If you are supernal at baking cupcakes, those who refused them have just unwittingly entered hell by refusing the offer of paradise.

And yes, I weigh too much.

Matt said...

Everybody else has commented on the deeper issue of the cupcake so I'm just going to say I read your post and I laughed. That's good enough for me.


CDP said...

Suze--well, maybe you'd refuse the cupcakes the Guv'ner mentioned...

Lady--oh, that is gross. I do tend to refuse homemade things unless I know the person who made them pretty well.

enc--exactly! You can write a whole book about it, just don't make me listen to it when I'm trying to eat.

Pistols--I knew it. I just KNEW it.

Michaele--I would never invite them back either. How rude!
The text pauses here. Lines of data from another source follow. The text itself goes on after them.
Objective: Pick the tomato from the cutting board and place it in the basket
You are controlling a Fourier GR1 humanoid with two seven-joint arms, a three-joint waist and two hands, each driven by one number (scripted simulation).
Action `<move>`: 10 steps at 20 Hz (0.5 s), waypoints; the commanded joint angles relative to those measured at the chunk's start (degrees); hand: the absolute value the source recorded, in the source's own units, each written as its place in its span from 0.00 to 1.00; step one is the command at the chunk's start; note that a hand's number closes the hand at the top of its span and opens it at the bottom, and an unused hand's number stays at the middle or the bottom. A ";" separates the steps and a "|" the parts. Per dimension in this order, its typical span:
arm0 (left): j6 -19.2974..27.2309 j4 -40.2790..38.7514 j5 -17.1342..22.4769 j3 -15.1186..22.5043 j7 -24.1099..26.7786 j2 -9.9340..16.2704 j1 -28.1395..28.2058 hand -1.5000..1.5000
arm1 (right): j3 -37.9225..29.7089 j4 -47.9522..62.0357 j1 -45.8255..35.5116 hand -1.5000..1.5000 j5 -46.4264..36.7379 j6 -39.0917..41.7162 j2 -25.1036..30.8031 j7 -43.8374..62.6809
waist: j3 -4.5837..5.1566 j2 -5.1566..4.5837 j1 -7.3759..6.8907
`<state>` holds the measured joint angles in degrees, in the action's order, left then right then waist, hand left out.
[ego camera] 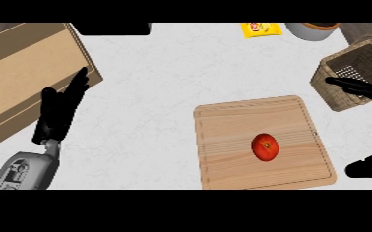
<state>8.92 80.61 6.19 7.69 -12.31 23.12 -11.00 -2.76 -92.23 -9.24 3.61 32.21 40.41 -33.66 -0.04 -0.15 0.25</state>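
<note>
Red tomato (265, 146) mid cutting board (218, 128); left hand (62, 110) open, right hand (352, 86) unclear.

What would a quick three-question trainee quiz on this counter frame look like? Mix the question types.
1. True or false: the round red tomato already lies in the brown woven basket.
2. Multiple choice: the light wooden cutting board bears A) a knife, B) only the tomato, C) two tomatoes.
3. Fill in: the black left hand rests with straight fingers at the view's ____ side.

Key
1. False: it sits on the board, right of the board's middle; the basket stands apart at the right edge.
2. B.
3. Left; the black right hand barely shows at the right edge, its fingers unreadable.
</note>
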 commanded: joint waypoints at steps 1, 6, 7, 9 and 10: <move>0.13 -1.00 -0.50 0.74 0.13 -1.31 -1.09 0.50 | 1.26 1.54 -1.01 0.00 -7.82 9.40 11.63 -7.65 | -0.06 -0.32 -0.48; -0.45 0.51 -0.85 1.30 -1.05 -1.41 -0.76 0.50 | 6.80 2.70 0.18 0.00 -11.14 10.68 16.67 -13.97 | -0.12 -0.08 -1.29; -0.42 0.66 -0.56 0.14 -0.83 -0.69 -0.88 0.50 | 7.27 2.95 0.05 0.00 -10.76 10.82 17.68 -14.67 | -0.09 -0.05 -1.31; -1.30 -3.52 -0.08 -0.95 1.20 -1.33 -2.83 0.50 | 8.25 4.25 -1.06 0.00 -10.53 10.49 19.40 -16.41 | -0.02 -0.29 -0.93; 0.59 -2.64 -1.75 0.89 -1.03 -3.13 -3.69 0.50 | 9.62 5.31 -0.21 0.00 -12.02 8.58 18.85 -17.66 | -0.06 -0.22 -0.81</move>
<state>8.96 78.94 5.15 8.21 -12.27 21.26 -12.89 4.84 -90.85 -8.93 -6.15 32.63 56.71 -39.48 -0.08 -0.32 -0.56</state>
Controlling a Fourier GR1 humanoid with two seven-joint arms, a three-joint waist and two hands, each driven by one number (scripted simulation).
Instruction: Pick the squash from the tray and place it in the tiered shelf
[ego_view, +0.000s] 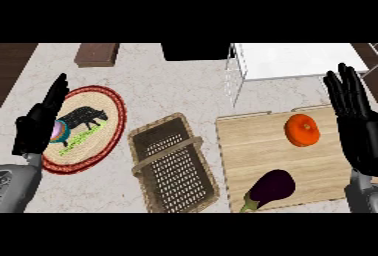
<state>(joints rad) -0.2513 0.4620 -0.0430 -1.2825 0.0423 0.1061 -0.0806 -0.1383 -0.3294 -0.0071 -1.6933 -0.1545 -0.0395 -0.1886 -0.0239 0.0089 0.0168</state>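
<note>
Flanking tray with squash, eggplant, both hands flat open, basket beside

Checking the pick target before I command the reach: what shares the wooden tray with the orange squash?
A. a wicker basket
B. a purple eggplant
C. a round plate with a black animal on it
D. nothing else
B: a purple eggplant lies on the wooden tray near its front edge, nearer the robot than the orange squash; the wicker basket and the round plate sit on the counter to the tray's left.
</note>
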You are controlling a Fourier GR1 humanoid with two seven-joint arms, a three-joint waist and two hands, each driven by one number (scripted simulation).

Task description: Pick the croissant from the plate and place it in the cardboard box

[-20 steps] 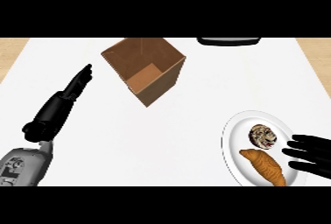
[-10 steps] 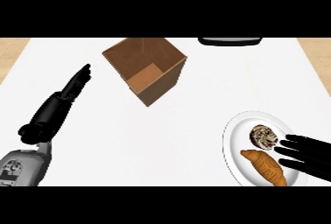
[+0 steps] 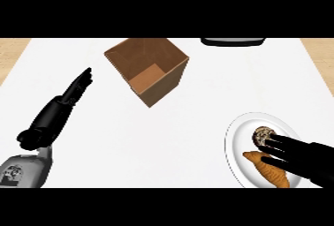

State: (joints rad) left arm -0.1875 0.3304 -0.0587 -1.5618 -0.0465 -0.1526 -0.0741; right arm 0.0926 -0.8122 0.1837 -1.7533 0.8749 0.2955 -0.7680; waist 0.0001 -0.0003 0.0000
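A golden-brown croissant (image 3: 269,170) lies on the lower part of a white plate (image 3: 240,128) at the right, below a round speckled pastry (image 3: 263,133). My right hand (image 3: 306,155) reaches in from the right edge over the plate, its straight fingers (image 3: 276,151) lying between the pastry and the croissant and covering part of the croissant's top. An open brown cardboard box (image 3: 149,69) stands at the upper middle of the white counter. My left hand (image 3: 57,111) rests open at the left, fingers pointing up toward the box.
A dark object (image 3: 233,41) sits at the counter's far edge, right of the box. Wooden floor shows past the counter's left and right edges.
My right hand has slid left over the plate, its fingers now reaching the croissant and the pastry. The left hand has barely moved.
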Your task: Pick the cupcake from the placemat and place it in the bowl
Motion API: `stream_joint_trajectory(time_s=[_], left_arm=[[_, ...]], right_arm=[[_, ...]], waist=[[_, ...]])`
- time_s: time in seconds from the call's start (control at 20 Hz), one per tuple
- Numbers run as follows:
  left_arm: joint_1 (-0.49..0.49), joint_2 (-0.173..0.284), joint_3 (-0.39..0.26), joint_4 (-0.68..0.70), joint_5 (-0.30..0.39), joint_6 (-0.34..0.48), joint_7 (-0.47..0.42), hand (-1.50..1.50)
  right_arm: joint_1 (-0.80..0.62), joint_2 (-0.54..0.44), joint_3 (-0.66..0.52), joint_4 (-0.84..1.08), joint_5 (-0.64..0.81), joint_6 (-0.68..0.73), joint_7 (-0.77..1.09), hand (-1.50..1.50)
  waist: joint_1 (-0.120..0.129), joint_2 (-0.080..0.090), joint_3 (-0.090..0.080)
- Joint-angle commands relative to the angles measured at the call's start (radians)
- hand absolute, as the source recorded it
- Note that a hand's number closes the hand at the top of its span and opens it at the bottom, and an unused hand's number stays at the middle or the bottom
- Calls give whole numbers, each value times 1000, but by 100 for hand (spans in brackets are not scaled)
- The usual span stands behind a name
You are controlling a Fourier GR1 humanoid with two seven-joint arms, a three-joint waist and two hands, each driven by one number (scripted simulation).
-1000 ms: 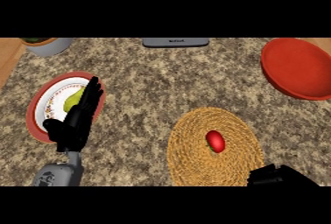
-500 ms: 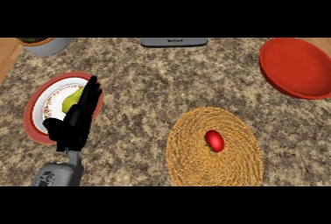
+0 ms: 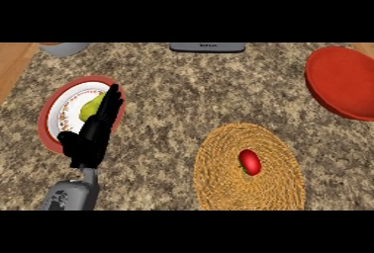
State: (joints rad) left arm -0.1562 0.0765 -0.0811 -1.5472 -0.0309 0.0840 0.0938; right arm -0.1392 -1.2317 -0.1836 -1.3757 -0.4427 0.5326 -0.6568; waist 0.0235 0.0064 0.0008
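since the earlier frames the right robot hand had gone from the lower right corner and was out of view; everything else lay where it had been, though the view had shifted a little.

the cupcake (image 3: 250, 162), which showed only as a small red oval thing, lay near the middle of the woven placemat (image 3: 219, 188), untouched, with no robot hand near it. the red bowl (image 3: 343, 81) sat well apart from it at the upper right edge of the tabletop (image 3: 190, 89), and nothing could be seen inside it. so, judged from how things lay, the task had not begun: the pick, the carry across and the drop into the bowl were all still left.

further out, the left robot hand (image 3: 91, 138) stood over the right rim of a white plate (image 3: 62, 111) with a red border, fingers straight and holding nothing, resting there. a green pear (image 3: 91, 106) lay on that plate, partly hidden behind the fingers. a grey cup (image 3: 64, 48) and a dark flat device (image 3: 208, 47) sat at the far edge.

the cupcake would likely fall to the right robot hand, being nearer its side.
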Motion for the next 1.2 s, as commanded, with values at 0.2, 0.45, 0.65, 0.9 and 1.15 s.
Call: stream_joint_trajectory(time_s=[0.2,0.45,0.65,0.9,1.15], left_arm=[[-21,-29,-28,43,-13,-10,-29,0],[-63,-17,6,67,-5,-12,-22,0],[-20,24,27,25,21,-55,-27,0],[-57,-27,-2,77,-18,-11,-43,0],[-76,-23,-2,43,-5,-23,-5,0]], right_arm=[[-267,89,146,234,365,-143,-128,150],[-468,214,236,443,506,-203,-166,150],[-529,279,264,646,611,-258,-274,150],[-646,337,288,861,711,-357,-337,150],[-658,385,356,974,790,-359,-365,150]], waist=[[39,11,1],[31,8,0],[28,7,1],[42,17,2],[62,26,5]])
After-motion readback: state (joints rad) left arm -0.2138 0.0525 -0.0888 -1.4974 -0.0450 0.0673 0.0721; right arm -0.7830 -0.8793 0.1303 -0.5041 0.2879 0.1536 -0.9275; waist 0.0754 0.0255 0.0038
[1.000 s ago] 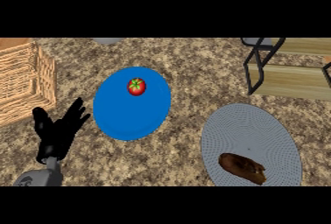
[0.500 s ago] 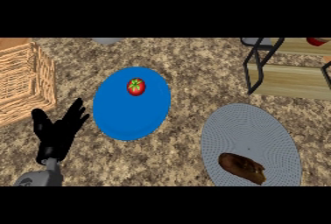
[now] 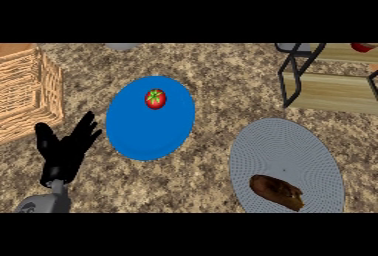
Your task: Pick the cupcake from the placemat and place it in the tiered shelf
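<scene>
Left robot hand [image 3: 65, 152] released, unmoved since before, cupcake [image 3: 277, 191] still on placemat [image 3: 284, 145]

Counter [image 3: 221, 70]: speckled brown-beige granite pattern. Left hand [image 3: 65, 152]: black, on grey forearm. Plate [image 3: 151, 135] just right of hand: plain bright blue. Tomato [image 3: 155, 98] on plate: red, green star-shaped top. Placemat [image 3: 284, 150] far right of hand: pale grey, fine woven dot texture. Cupcake [image 3: 277, 191] on placemat: dark brown. Basket [image 3: 26, 90] above hand: tan wicker weave. Shelf [image 3: 332, 80] far upper right: black frame, light wood-grain boards.
</scene>
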You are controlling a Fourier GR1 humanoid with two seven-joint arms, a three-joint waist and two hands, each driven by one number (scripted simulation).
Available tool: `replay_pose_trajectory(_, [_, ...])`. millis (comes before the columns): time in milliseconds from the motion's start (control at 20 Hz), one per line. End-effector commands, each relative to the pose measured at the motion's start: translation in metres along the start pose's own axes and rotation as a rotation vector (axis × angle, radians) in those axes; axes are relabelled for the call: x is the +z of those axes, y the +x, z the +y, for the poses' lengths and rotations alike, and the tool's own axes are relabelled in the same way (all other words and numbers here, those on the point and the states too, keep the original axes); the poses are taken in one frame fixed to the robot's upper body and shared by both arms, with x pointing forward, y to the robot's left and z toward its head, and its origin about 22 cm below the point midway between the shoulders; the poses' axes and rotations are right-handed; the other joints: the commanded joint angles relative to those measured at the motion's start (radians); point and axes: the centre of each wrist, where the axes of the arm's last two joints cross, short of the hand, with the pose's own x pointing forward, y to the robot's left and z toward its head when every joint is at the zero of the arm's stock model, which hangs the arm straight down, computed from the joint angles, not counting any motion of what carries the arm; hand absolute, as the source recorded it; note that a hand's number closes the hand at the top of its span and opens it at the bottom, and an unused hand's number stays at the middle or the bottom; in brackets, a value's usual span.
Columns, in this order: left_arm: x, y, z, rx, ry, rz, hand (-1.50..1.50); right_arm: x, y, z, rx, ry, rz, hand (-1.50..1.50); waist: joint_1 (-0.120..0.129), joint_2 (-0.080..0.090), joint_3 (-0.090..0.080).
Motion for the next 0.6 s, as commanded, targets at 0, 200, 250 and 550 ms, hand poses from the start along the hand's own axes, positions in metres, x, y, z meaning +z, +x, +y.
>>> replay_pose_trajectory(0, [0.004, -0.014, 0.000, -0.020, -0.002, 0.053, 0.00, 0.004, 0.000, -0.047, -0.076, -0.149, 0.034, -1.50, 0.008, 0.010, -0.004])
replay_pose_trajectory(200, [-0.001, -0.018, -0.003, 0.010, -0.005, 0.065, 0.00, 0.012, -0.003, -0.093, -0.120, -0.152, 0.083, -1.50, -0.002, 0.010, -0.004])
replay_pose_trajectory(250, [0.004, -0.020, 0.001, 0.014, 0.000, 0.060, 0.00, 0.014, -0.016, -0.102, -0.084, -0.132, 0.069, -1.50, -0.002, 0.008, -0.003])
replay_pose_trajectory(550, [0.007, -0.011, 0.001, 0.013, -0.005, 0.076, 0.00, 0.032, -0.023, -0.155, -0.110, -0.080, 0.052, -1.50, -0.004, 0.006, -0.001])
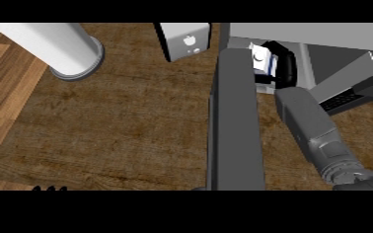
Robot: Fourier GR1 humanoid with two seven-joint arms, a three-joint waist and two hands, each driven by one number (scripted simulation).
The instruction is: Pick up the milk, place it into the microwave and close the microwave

You should have just said something about how all the pot gave you the munchies.

Dcup--sadly, no.

MattyBoy--Those cupcakes did look supernally good...

matt--and me too!

liss n kids said...

God, I enjoyed your post so much, and the comments were just as good. You are not only a terrific blogger, but you have an exceptionally intelligent and witty group of readers! :)

CDP said...

Liss--thank you! (the commenters ARE awesome, aren't they?)

Michaéle said...

OMG...I just read your answer to my comment and spewed coffee all over my computer screen....I am so inviving them up this weekend to serve them my "special brownies."

CDP said...


Worker Mommy said...

I think next time I am offered a cupcake I will call you first before answering ;)

CDP said...

WM---many people find that it's useful to just call me before they answer any question.

Anonymous said...

I ALWAYS call CDP when I need an answer. She's extremely obliging. And wise!

Whiskeymarie said...

I'll just say: what everyone else said.

I LOVE reading about other people's eating habits. LOVE it. It makes me feel less weird & self-conscious about mine. I know that if I just ate an entire bag of Doritos with orange cheese dip, there's always someone out there that ate TWO bags.

CDP said...

Dcup--always glad to help.

WM--I know, I love reading about people's diet and weight issues, weird food cravings and preferences, and every other food-related topic that makes me feel less like a weirdo...but as much as I love reading about it, I hate listening to it when food is offered...then it just feels like judgement, you know?

susan said...

There's a kitchen-lunchroom area in the or area where I work and people bring in goodies of all kinds and leave them on the table. Everything disappears within a couple of hours. Sometimes people go and thank whoever brought the stuff in and sometimes there'll be a note left saying thanks if it was an anonymous donation. People only talk about food when it's offered personally - otherwise, they eat it or don't. People are weird.

CDP said...

Susan--I think that I could use "People are Weird" as a title for really almost everything I've ever written on this blog.

dguzman said...

Rockin' post, CDP. And so effing accurate.